# [What is required]
From the listing below, extract each line containing the string "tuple".

# [Data extract]

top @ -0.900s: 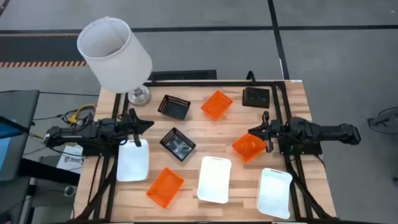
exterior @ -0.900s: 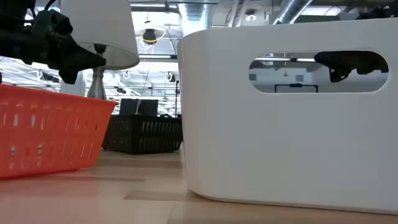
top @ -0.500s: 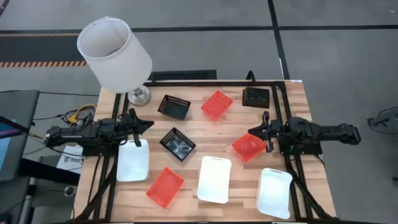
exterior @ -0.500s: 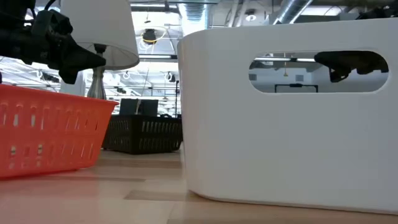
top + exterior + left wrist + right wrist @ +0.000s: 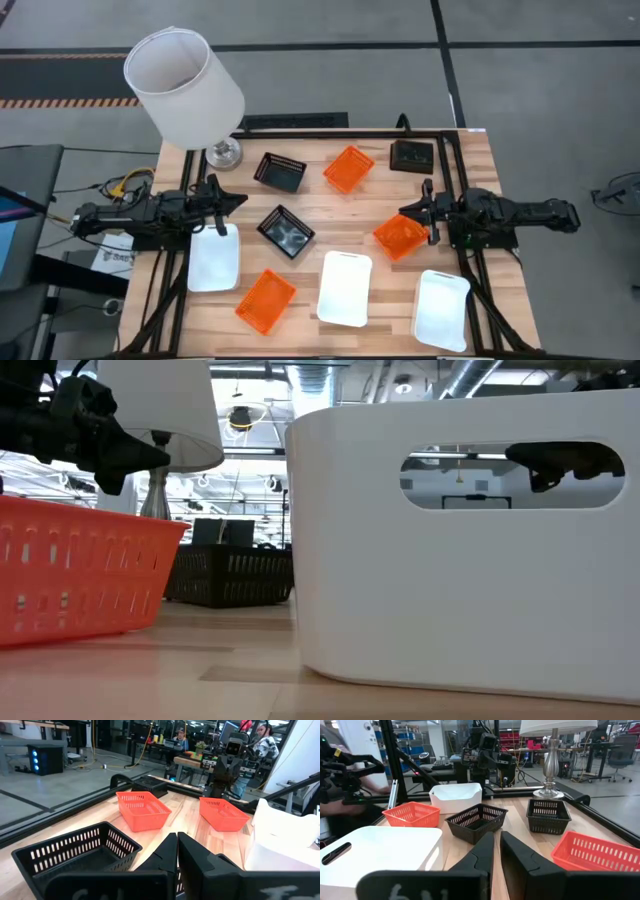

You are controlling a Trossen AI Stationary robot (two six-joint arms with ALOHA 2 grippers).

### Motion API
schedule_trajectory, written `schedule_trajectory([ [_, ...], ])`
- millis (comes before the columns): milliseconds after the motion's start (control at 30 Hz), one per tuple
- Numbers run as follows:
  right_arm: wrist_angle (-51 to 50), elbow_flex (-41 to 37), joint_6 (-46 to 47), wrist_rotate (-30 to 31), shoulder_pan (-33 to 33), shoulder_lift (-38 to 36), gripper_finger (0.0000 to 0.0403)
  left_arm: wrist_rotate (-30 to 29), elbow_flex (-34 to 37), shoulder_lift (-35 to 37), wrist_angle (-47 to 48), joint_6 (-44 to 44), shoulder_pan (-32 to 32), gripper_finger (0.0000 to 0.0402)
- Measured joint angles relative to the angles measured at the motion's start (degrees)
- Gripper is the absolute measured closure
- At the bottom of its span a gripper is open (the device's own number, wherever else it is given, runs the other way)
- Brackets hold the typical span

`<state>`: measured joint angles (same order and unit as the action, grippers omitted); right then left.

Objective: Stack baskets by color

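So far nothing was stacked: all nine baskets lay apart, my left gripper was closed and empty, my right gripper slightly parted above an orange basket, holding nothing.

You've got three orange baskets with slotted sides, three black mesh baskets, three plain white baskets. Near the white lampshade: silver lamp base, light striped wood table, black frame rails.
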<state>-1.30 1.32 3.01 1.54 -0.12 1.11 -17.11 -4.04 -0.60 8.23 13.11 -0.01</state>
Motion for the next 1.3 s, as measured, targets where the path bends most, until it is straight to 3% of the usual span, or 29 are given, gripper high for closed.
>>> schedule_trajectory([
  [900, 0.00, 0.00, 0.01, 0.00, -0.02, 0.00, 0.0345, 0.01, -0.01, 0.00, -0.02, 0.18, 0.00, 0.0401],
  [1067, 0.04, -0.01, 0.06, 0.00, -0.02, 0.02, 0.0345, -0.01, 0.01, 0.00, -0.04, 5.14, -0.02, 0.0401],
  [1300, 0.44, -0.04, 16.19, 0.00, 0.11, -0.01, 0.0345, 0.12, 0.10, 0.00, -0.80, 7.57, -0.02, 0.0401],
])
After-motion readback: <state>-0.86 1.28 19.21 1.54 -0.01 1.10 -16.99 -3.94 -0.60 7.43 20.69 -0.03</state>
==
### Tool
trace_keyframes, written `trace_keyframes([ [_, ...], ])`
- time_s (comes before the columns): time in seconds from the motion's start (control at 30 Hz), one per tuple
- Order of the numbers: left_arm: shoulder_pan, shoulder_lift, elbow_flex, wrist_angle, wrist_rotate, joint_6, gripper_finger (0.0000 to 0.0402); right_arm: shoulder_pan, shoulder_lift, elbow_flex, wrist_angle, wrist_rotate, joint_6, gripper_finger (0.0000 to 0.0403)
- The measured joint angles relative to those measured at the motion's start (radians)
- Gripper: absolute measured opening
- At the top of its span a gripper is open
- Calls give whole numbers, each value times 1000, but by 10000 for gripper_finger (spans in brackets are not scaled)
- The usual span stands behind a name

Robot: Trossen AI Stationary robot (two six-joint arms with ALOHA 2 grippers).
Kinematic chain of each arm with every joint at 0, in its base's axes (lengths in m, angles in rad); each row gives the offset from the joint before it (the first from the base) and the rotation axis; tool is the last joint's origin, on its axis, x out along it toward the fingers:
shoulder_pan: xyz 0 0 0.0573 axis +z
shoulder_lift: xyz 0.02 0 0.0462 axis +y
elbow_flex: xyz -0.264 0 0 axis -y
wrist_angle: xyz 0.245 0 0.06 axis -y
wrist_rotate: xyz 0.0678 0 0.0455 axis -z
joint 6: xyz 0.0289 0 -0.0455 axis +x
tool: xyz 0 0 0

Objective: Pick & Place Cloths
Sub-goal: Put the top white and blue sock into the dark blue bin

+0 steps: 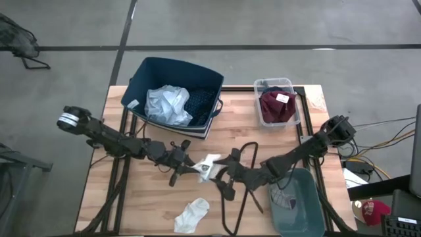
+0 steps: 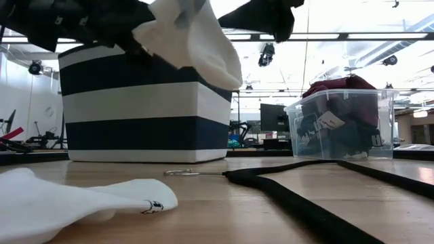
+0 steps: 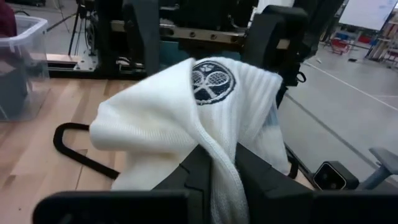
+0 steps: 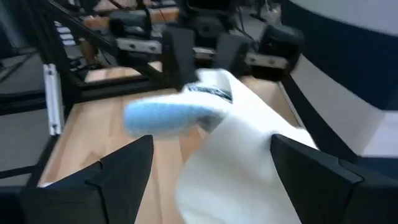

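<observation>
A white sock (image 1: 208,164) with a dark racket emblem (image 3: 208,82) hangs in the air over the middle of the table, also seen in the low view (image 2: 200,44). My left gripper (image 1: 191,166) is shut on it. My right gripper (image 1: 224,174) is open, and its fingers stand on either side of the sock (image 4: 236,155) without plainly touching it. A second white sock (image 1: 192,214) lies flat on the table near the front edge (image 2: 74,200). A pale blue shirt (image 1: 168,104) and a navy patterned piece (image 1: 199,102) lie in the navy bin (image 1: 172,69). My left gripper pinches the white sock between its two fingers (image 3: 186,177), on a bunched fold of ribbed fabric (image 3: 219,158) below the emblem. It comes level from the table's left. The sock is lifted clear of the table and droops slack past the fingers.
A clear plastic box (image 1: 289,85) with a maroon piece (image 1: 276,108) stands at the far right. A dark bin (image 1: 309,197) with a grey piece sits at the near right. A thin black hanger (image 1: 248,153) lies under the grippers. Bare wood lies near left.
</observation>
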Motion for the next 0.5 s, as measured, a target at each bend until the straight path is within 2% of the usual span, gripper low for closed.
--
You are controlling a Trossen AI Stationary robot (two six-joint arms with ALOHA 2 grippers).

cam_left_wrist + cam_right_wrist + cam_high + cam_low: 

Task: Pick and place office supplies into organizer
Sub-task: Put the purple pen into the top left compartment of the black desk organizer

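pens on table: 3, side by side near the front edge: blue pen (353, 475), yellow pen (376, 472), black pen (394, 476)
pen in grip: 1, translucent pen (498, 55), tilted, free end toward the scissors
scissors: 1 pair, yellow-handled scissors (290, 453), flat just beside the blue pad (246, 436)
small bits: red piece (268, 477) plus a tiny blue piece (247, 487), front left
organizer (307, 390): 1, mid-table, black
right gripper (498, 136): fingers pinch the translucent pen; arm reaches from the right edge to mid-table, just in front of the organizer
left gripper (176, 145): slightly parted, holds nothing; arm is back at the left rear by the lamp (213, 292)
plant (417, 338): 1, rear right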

# [Task solution]
- millis (comes before the columns): milliseconds after the motion's start (control at 30 Hz), one per tuple
- time_s (comes before the columns): time in seconds from the motion's start (control at 30 Hz), one per tuple

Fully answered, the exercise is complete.